BoK poised for 25bps hike to curb inflation and defend won
The Bank of Korea is expected to raise interest rates this week to combat accelerating inflation and stem the prolonged weakness of the won against the dollar.
South Korea’s central bank is widely anticipated to increase its benchmark rate by 25 basis points to 2.75% when its Monetary Policy Board convenes on July 16. All 10 macroeconomics and bond market specialists surveyed expect the board to approve the hike unanimously, ending a year-long pause at 2.5%.
The impending adjustment signals a definitive shift in monetary policy aimed at addressing mounting price pressures and defending the currency. For market participants, a higher rate environment will increase corporate borrowing costs but is viewed as a necessary buffer against imported inflation driven by exchange rate volatility.
Consumer prices rose 3.2% in June from a year earlier, sharply overshooting the Bank of Korea’s 2% target and marking the largest increase since December 2023. The cost of living index climbed 3.4% in June, reflecting an inflation trajectory that accelerated steadily after holding at 2% in January and February.

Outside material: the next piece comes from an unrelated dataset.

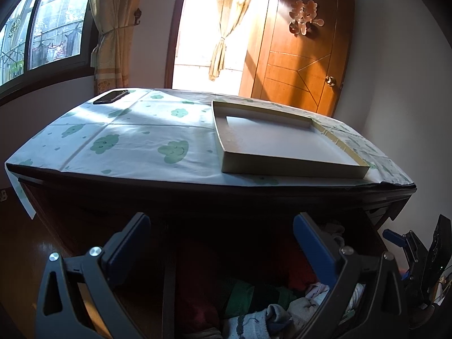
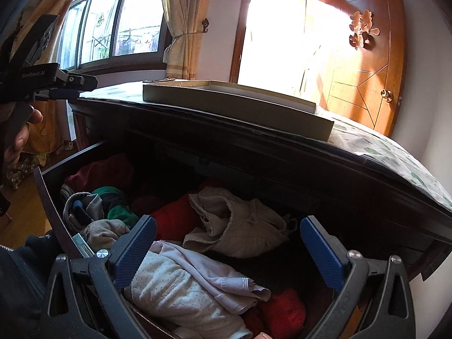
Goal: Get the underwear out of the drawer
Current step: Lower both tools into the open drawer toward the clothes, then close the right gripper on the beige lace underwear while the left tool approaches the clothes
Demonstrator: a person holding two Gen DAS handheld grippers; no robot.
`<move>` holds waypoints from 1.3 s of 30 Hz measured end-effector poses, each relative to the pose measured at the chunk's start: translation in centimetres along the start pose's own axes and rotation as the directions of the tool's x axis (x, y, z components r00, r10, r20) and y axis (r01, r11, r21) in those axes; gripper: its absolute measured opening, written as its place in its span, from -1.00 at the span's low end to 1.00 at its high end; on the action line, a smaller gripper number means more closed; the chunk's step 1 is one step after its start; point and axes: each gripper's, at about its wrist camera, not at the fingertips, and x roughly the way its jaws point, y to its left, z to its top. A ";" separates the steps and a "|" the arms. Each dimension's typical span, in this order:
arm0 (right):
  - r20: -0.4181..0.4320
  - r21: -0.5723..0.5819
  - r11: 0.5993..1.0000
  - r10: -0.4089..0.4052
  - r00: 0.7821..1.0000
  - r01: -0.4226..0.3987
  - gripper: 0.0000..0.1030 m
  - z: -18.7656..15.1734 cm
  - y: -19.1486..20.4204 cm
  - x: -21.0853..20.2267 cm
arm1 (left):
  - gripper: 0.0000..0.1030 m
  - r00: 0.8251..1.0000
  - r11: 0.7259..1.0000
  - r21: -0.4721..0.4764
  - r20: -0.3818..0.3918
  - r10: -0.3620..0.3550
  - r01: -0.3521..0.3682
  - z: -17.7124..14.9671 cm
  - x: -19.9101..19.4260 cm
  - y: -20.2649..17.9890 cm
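Pale dotted underwear (image 2: 180, 291) lies crumpled at the front of the open drawer (image 2: 49, 197) w/ beige & red garments, right hand-held gripper (image 2: 228, 251) spread wide just over it, left hand-held gripper (image 1: 221, 248) also wide, empty, above the drawer below the desk (image 1: 141, 141) w/ a shallow box (image 1: 282, 152).

The left wrist view sits higher, looking across the cloud-printed cloth (image 1: 135, 141) on the dark wooden dresser (image 1: 197, 197) towards the orange panelled door (image 1: 305, 56); the right wrist view sits lower and closer, facing down into the open dark drawer (image 2: 48, 195). Both share the shallow cream cardboard tray (image 1: 282, 147), the door and the sunlit doorway (image 1: 197, 28).
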 end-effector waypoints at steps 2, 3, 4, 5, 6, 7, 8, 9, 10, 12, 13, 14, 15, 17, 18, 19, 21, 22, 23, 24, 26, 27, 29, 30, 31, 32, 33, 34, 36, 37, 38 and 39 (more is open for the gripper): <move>-0.013 -0.002 1.000 0.002 1.000 -0.002 0.99 0.0 0.0 -0.1 | 1.00 1.000 1.000 0.001 -0.004 0.004 -0.004 0.1 0.1 0.1; -0.017 -0.003 1.000 0.002 1.000 -0.002 0.99 -0.1 0.0 -0.1 | 1.00 1.000 1.000 0.002 -0.006 0.006 -0.006 0.1 0.1 0.2; -0.021 0.002 1.000 0.007 1.000 -0.007 0.99 -0.1 0.0 -0.1 | 1.00 1.000 1.000 0.004 -0.010 0.008 -0.008 0.1 0.1 0.2; -0.026 0.008 1.000 0.011 1.000 -0.010 0.99 -0.1 0.0 -0.1 | 1.00 1.000 1.000 0.009 -0.017 0.010 -0.010 0.0 0.2 0.1; -0.034 0.011 1.000 0.011 0.999 -0.010 0.99 -0.1 -0.1 0.0 | 1.00 1.000 1.000 0.017 -0.027 0.013 -0.013 -0.1 0.4 0.0; -0.043 0.012 1.000 0.014 0.999 -0.013 0.99 0.0 -0.1 0.1 | 1.00 0.999 0.999 0.029 -0.039 0.016 -0.015 -0.2 0.7 -0.1; -0.052 0.009 1.000 0.018 0.999 -0.018 0.99 0.0 -0.1 0.3 | 1.00 0.998 0.999 0.044 -0.052 0.018 -0.016 -0.3 1.0 -0.4; -0.060 0.006 1.000 0.020 0.998 -0.020 0.99 0.0 -0.1 0.4 | 1.00 0.998 0.998 0.062 -0.066 0.019 -0.015 -0.6 1.3 -0.6; -0.067 0.005 1.000 0.021 0.998 -0.021 0.99 0.0 -0.1 0.5 | 1.00 0.997 0.997 0.082 -0.080 0.019 -0.013 -0.8 1.8 -0.9; -0.085 -0.001 1.000 0.019 0.996 -0.019 0.99 0.0 0.1 0.7 | 1.00 0.993 0.992 0.126 -0.112 0.031 -0.017 -1.5 2.8 -1.6; -0.097 -0.001 1.000 0.018 0.995 -0.019 0.99 0.1 0.0 0.8 | 1.00 0.992 0.989 0.146 -0.123 0.039 -0.021 -1.8 3.2 -1.9; -0.110 0.001 1.000 0.020 0.994 -0.020 0.99 0.1 0.0 1.0 | 1.00 0.990 0.986 0.167 -0.135 0.046 -0.023 -2.1 3.7 -2.1; -0.124 0.006 1.000 0.023 0.992 -0.022 0.99 0.1 -0.1 1.1 | 1.00 0.988 0.983 0.182 -0.147 0.057 -0.029 -2.4 4.2 -2.2; -0.158 0.015 0.999 0.031 0.987 -0.029 0.99 0.3 -0.2 1.6 | 1.00 0.985 0.982 0.188 -0.163 0.055 -0.024 -2.8 4.9 -2.2; -0.176 0.016 0.999 0.036 0.984 -0.033 0.99 0.3 -0.3 1.8 | 1.00 0.983 0.982 0.188 -0.175 0.052 -0.018 -2.9 5.2 -2.1; -0.194 0.016 0.999 0.042 0.980 -0.039 0.99 0.4 -0.3 2.0 | 1.00 0.981 0.982 0.190 -0.187 0.053 -0.017 -3.1 5.5 -2.1; -0.237 0.020 0.998 0.055 0.970 -0.051 0.99 0.5 -0.4 2.6 | 1.00 0.976 0.980 0.198 -0.209 0.061 -0.019 -3.4 6.2 -1.9; -0.262 0.018 0.998 0.058 0.963 -0.055 0.99 0.6 -0.4 3.0 | 0.99 0.973 0.981 0.195 -0.223 0.055 -0.011 -3.5 6.4 -1.9; -0.285 0.010 0.999 0.052 0.957 -0.052 0.99 0.7 -0.4 3.4 | 0.99 0.974 0.982 0.190 -0.222 0.041 0.003 -3.5 6.4 -2.0; -0.309 0.003 0.999 0.047 0.950 -0.049 0.99 0.8 -0.4 3.8 | 1.00 0.975 0.981 0.192 -0.219 0.033 0.010 -3.5 6.2 -2.1; -0.355 -0.008 0.998 0.053 0.934 -0.060 0.99 1.1 -0.2 4.3 | 0.99 0.971 0.978 0.207 -0.234 0.038 0.012 -3.8 6.4 -2.3; -0.367 -0.027 0.998 0.044 0.929 -0.058 0.99 1.3 -0.1 4.5 | 1.00 0.968 0.977 0.212 -0.246 0.039 0.014 -3.9 6.5 -2.4; -0.381 -0.087 0.995 0.008 0.925 -0.045 0.99 1.7 0.6 4.9 | 1.00 0.963 0.974 0.227 -0.266 0.039 0.024 -4.2 6.8 -2.7; -0.395 -0.118 0.992 -0.007 0.919 -0.044 0.99 1.9 0.9 5.3 | 1.00 0.960 0.971 0.237 -0.277 0.043 0.025 -4.4 6.9 -2.8; -0.408 -0.136 0.990 -0.012 0.913 -0.048 0.99 2.0 1.2 5.7 | 1.00 0.959 0.969 0.245 -0.280 0.048 0.023 -4.4 6.8 -3.0; -0.418 -0.142 0.988 -0.009 0.908 -0.056 0.99 2.2 1.3 6.1 | 0.99 0.959 0.968 0.248 -0.278 0.048 0.023 -4.4 6.8 -3.0; -0.426 -0.148 0.987 -0.009 0.905 -0.060 0.99 2.4 1.4 6.6 | 1.00 0.959 0.968 0.250 -0.281 0.046 0.027 -4.5 6.7 -3.1; -0.431 -0.157 0.986 -0.022 0.902 -0.051 0.99 2.5 1.4 7.0 | 1.00 0.956 0.967 0.253 -0.290 0.045 0.031 -4.5 6.8 -3.0; -0.443 -0.190 0.982 -0.068 0.894 -0.020 0.99 2.7 1.3 8.3 | 0.99 0.949 0.968 0.247 -0.313 0.037 0.044 -4.6 7.1 -2.9; -0.451 -0.198 0.980 -0.071 0.889 -0.022 0.99 2.7 1.3 8.8 | 0.99 0.947 0.969 0.240 -0.321 0.027 0.053 -4.6 7.2 -2.7; -0.465 -0.198 0.980 -0.068 0.883 -0.029 0.99 2.7 1.3 9.2 | 1.00 0.945 0.970 0.235 -0.327 0.023 0.058 -4.6 7.2 -2.7; -0.478 -0.198 0.980 -0.069 0.876 -0.031 0.98 2.8 1.3 9.6 | 0.99 0.944 0.971 0.233 -0.330 0.020 0.061 -4.6 7.4 -2.6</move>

The depreciating won has compounded these inflationary dynamics. The currency has traded above KRW1,500 against the US dollar for more than a month, closing at KRW1,501.4 on July 10. It previously endured a 36-session streak above that threshold between mid-May and early July.
Governor Shin Hyun-song has identified the interest rate differential with the United States as a primary catalyst for the won's weakness. South Korea's policy rate currently sits 125 basis points below the Federal Reserve's, an inversion that has persisted since July 2022.

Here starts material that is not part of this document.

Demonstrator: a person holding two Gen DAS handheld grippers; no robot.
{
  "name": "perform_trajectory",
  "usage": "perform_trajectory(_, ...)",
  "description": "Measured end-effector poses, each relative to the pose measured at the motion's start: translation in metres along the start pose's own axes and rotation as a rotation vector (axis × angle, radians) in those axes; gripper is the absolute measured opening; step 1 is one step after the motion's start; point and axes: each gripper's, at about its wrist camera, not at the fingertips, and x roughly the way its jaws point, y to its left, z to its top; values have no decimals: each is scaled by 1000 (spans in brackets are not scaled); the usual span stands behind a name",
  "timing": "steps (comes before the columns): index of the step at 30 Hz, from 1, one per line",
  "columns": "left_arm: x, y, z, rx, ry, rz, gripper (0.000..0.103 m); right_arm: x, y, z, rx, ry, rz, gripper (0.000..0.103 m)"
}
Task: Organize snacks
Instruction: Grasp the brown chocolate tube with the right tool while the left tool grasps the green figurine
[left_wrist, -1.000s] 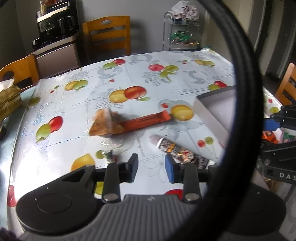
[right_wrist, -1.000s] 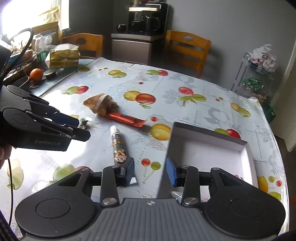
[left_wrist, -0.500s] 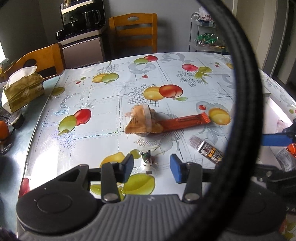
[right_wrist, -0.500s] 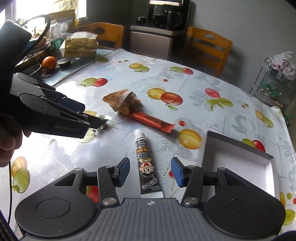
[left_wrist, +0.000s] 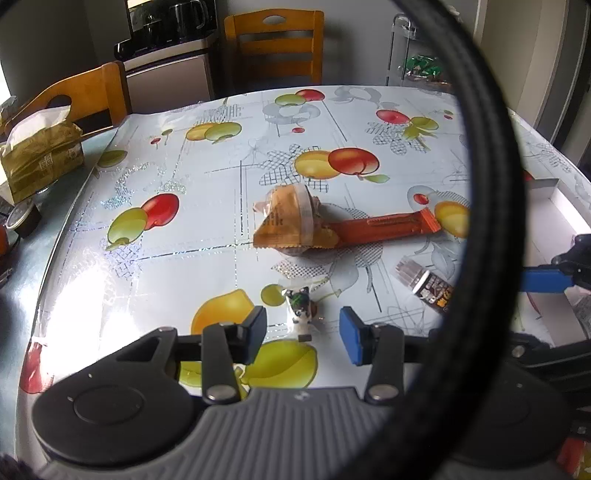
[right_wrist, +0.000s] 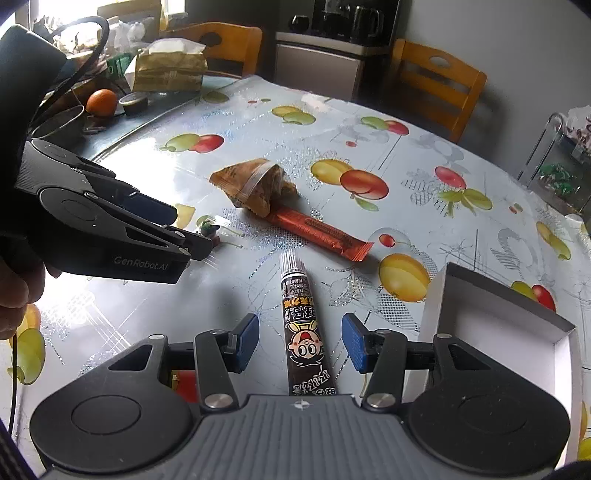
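Only your right view is showing the white box (right_wrist: 495, 332), just right of your right tool (right_wrist: 300, 341). Both tools are standing wider than a second ago, touching nothing. The chocolate tube (right_wrist: 303, 325) is lying between the right pads, crimped end pointing away; the small candy (left_wrist: 302, 308) is sitting ahead of your left tool (left_wrist: 303, 334).

Left wrist: looked steeply down, close above the desk (left_wrist: 207, 258).
Right wrist: likewise, from the right.
Shared: orange bar (left_wrist: 380, 227) (right_wrist: 317, 230).
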Motion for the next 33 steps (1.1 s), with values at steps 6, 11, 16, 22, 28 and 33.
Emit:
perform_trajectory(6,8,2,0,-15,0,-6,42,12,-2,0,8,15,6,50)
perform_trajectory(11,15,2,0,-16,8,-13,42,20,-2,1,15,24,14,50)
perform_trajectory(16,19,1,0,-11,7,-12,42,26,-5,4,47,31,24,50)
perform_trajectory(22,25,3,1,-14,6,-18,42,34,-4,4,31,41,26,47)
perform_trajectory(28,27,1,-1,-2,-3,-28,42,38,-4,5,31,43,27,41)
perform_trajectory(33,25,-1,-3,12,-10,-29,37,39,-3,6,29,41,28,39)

Since taking office following the May policy meeting, Shin has publicly advocated for tighter monetary conditions on three separate occasions. He stated rates should be raised at an "appropriate time" in May, reiterated the stance during a recent anniversary speech, and restated it during July 9 testimony before the National Assembly's Finance and Economy Committee.
Looking ahead, analysts project this week's move will be followed by another 25 basis point increase in October. That would push the base rate to 3% by the end of the year, returning it to its highest level since January of last year.